THE PROBLEM - Repeat the listing word for word. Leave every picture out.

INFORMATION PROVIDED -
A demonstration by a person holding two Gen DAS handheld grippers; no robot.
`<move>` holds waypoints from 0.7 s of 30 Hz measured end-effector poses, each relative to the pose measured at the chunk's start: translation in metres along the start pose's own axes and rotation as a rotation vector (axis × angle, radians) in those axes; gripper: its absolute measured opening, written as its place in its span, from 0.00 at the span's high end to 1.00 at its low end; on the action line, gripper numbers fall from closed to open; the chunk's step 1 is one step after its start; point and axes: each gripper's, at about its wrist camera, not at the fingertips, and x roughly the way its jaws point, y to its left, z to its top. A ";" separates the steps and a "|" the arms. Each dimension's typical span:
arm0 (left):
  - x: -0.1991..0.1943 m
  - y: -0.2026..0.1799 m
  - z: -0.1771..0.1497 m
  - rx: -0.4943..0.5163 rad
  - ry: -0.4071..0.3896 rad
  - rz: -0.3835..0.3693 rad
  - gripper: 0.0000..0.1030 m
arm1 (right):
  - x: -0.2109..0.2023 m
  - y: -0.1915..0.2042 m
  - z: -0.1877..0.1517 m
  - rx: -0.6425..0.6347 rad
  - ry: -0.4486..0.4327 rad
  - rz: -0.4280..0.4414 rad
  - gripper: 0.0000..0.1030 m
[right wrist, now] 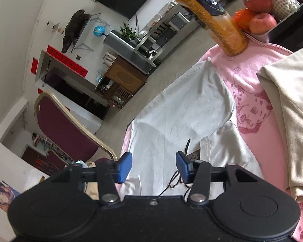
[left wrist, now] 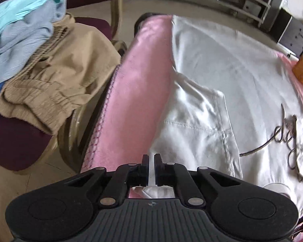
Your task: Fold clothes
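Left tongs pinched tight on a fold of the white garment, near its edge; right tongs wide apart, gripping nothing, hovering over the same garment. It lies spread on the pink blanket covering the table (unfolded pile waits on the chair beside). Likely mid-fold; next, right tongs need an edge to grip, then both carry it across.
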 end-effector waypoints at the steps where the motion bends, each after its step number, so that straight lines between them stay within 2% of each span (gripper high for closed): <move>1: 0.005 -0.001 -0.001 0.012 0.018 0.017 0.95 | 0.001 0.000 0.000 -0.003 0.002 -0.005 0.54; 2: 0.009 -0.002 -0.002 0.028 0.036 0.044 0.95 | 0.001 -0.001 0.000 0.000 0.005 -0.008 0.54; 3: 0.010 -0.003 -0.004 0.049 0.055 0.081 0.88 | 0.001 -0.002 0.000 0.005 0.009 -0.010 0.54; 6: 0.003 -0.006 -0.008 0.103 0.088 0.171 0.91 | -0.002 -0.002 0.001 -0.006 0.007 -0.033 0.54; 9: -0.015 -0.001 0.000 0.091 0.017 0.106 0.92 | -0.003 0.005 0.005 -0.084 0.001 -0.145 0.54; 12: -0.025 -0.002 0.019 0.073 -0.048 0.008 0.92 | 0.007 0.018 0.013 -0.220 0.024 -0.318 0.57; 14: -0.017 -0.010 0.035 0.083 -0.063 -0.017 0.92 | 0.025 0.022 0.017 -0.310 0.072 -0.413 0.68; 17: 0.005 -0.016 0.053 0.074 -0.037 -0.070 0.92 | 0.059 0.015 0.018 -0.361 0.164 -0.469 0.82; 21: 0.038 -0.012 0.056 0.023 0.009 -0.068 0.90 | 0.096 -0.001 0.012 -0.342 0.267 -0.476 0.83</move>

FINAL ANSWER -
A demonstration by a person holding two Gen DAS handheld grippers; no robot.
`<move>` holds waypoints from 0.7 s of 30 Hz measured end-effector poses, each relative to the pose measured at the chunk's start: translation in metres along the start pose's own axes and rotation as a rotation vector (axis × angle, radians) in those axes; gripper: its absolute measured opening, written as its place in its span, from 0.00 at the span's high end to 1.00 at its low end; on the action line, gripper numbers fall from closed to open; the chunk's step 1 is one step after its start; point and axes: each gripper's, at about its wrist camera, not at the fingertips, and x roughly the way its jaws point, y to its left, z to its top. A ";" separates the steps and a "|" the arms. Each dimension's typical span:
arm0 (left):
  - x: -0.1991..0.1943 m
  - y: -0.2026..0.1799 m
  - z: -0.1771..0.1497 m
  - rx: -0.4943..0.5163 rad
  - ry: -0.4071..0.3896 rad
  - rz: -0.3835..0.3693 rad
  - gripper: 0.0000..0.1030 m
arm1 (right):
  - x: -0.2109..0.2023 m
  - y: -0.1915..0.2042 m
  - z: -0.1877..0.1517 m
  - rx: -0.6425..0.6347 rad
  - ry: -0.4486..0.4327 rad
  - rz: -0.4280..0.4414 rad
  - gripper: 0.0000..0.1030 m
[right wrist, now] 
[left wrist, now] 
Your task: Fold clothes
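Left tongs pinched tight on a fold of the white garment, near its edge; right tongs wide apart, gripping nothing, hovering over the same garment. It lies spread on the pink blanket covering the table (unfolded pile waits on the chair beside). Likely mid-fold; next, right tongs need an edge to grip, then both carry it across.
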 end-effector waypoints at the steps where the motion bends, each after its step number, so that straight lines between them stay within 2% of each span (gripper high for closed): <move>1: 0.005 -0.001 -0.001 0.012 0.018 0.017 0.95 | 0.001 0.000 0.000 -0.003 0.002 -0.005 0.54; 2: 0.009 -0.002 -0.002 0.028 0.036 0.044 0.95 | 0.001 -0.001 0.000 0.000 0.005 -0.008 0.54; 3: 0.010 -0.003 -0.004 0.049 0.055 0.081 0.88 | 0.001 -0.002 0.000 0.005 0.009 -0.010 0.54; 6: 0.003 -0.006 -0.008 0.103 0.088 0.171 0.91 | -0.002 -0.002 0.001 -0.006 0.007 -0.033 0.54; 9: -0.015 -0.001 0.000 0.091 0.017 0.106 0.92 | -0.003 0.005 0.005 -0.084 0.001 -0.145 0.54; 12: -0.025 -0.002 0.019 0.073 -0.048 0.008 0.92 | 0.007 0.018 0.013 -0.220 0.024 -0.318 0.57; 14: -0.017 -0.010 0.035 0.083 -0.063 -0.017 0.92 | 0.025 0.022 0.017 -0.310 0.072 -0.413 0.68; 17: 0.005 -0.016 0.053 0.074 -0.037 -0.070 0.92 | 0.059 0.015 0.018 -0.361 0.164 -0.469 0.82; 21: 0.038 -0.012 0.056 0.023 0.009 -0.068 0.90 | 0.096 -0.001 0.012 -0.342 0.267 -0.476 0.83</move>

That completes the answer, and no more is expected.